### [WORK TO BE COMPLETED]
Repeat every line of the following material exactly.

### [COLLECTED MATERIAL]
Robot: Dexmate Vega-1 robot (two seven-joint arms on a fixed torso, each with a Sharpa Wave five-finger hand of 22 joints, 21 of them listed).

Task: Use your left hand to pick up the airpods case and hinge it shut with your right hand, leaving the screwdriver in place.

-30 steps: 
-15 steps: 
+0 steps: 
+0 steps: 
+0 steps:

### [EXPECTED ANSWER]
Robot: Dexmate Vega-1 robot (two seven-joint arms on a fixed torso, each with a Sharpa Wave five-finger hand of 22 joints, 21 of them listed).

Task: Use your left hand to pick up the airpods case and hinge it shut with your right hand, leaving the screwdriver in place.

-30 steps: 
-15 steps: 
+0 steps: 
+0 steps: 
+0 steps:

Nothing further is required for this exercise.